══ DATASET SECTION

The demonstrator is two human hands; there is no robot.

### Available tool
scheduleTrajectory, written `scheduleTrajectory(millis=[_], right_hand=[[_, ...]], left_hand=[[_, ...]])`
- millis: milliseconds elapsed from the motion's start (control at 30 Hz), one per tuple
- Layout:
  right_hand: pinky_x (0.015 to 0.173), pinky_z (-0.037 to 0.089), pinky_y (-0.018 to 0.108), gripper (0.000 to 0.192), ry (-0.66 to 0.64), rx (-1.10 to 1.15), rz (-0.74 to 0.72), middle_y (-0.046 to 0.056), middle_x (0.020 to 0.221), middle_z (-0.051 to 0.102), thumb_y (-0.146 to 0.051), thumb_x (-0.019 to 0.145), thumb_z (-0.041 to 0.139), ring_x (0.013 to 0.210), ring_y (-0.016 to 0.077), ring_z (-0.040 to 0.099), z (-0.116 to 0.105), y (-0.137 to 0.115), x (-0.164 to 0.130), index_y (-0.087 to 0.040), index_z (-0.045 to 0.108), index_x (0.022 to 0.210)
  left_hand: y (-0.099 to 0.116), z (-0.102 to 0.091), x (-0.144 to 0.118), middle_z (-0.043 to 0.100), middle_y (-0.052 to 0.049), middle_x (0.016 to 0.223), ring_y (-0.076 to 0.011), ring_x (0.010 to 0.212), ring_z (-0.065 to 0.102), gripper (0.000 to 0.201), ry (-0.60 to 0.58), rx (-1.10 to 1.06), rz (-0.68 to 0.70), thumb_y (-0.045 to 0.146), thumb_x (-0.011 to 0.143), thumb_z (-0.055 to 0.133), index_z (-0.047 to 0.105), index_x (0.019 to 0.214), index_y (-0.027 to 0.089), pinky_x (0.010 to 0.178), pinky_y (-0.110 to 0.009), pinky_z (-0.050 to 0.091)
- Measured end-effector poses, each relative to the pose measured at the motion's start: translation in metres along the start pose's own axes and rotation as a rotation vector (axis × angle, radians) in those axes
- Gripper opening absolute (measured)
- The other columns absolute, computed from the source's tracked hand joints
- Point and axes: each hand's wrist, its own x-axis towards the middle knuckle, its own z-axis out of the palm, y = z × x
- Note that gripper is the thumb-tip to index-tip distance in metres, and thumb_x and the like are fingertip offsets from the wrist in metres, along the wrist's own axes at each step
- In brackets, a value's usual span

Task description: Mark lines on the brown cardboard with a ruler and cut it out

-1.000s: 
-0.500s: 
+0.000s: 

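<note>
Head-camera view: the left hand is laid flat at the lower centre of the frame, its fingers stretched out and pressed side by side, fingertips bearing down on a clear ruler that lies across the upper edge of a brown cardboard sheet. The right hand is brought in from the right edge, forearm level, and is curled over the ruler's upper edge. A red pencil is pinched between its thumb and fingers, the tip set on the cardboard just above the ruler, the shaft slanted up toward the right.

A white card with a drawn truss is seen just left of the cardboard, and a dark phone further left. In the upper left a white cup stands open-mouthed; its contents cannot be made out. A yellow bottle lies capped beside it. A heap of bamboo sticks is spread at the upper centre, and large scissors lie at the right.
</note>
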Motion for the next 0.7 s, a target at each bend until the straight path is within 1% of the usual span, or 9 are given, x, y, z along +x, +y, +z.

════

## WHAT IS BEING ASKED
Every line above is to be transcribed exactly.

## COMPLETED TASK
The demonstrator is two human hands; there is no robot.

### Available tool
scheduleTrajectory, written `scheduleTrajectory(millis=[_], right_hand=[[_, ...]], left_hand=[[_, ...]])`
- millis: milliseconds elapsed from the motion's start (control at 30 Hz), one per tuple
- Layout:
  right_hand: pinky_x (0.015 to 0.173), pinky_z (-0.037 to 0.089), pinky_y (-0.018 to 0.108), gripper (0.000 to 0.192), ry (-0.66 to 0.64), rx (-1.10 to 1.15), rz (-0.74 to 0.72), middle_y (-0.046 to 0.056), middle_x (0.020 to 0.221), middle_z (-0.051 to 0.102), thumb_y (-0.146 to 0.051), thumb_x (-0.019 to 0.145), thumb_z (-0.041 to 0.139), ring_x (0.013 to 0.210), ring_y (-0.016 to 0.077), ring_z (-0.040 to 0.099), z (-0.116 to 0.105), y (-0.137 to 0.115), x (-0.164 to 0.130), index_y (-0.087 to 0.040), index_z (-0.045 to 0.108), index_x (0.022 to 0.210)
  left_hand: y (-0.099 to 0.116), z (-0.102 to 0.091), x (-0.144 to 0.118), middle_z (-0.043 to 0.100), middle_y (-0.052 to 0.049), middle_x (0.016 to 0.223), ring_y (-0.076 to 0.011), ring_x (0.010 to 0.212), ring_z (-0.065 to 0.102), gripper (0.000 to 0.201), ry (-0.60 to 0.58), rx (-1.10 to 1.06), rz (-0.68 to 0.70), thumb_y (-0.045 to 0.146), thumb_x (-0.011 to 0.143), thumb_z (-0.055 to 0.133), index_z (-0.047 to 0.105), index_x (0.019 to 0.214), index_y (-0.027 to 0.089), pinky_x (0.010 to 0.178), pinky_y (-0.110 to 0.009), pinky_z (-0.050 to 0.091)
- Measured end-effector poses, each relative to the pose measured at the motion's start: translation in metres along the start pose's own axes and rotation as a rotation vector (axis × angle, radians) in those axes
- Gripper opening absolute (measured)
- The other columns absolute, computed from the source's tracked hand joints
- Point and axes: each hand's wrist, its own x-axis towards the middle knuckle, its own z-axis out of the palm, y = z × x
- Note that gripper is the thumb-tip to index-tip distance in metres, and thumb_x and the like are fingertip offsets from the wrist in metres, along the wrist's own axes at each step
- In brackets, a value's usual span

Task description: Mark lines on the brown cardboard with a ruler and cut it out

-1.000s: 
-0.500s: 
+0.000s: 

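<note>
Head-camera view: the left hand is laid flat at the lower centre of the frame, its fingers stretched out and pressed side by side, fingertips bearing down on a clear ruler that lies across the upper edge of a brown cardboard sheet. The right hand is brought in from the right edge, forearm level, and is curled over the ruler's upper edge. A red pencil is pinched between its thumb and fingers, the tip set on the cardboard just above the ruler, the shaft slanted up toward the right.

A white card with a drawn truss is seen just left of the cardboard, and a dark phone further left. In the upper left a white cup stands open-mouthed; its contents cannot be made out. A yellow bottle lies capped beside it. A heap of bamboo sticks is spread at the upper centre, and large scissors lie at the right.
</note>
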Motion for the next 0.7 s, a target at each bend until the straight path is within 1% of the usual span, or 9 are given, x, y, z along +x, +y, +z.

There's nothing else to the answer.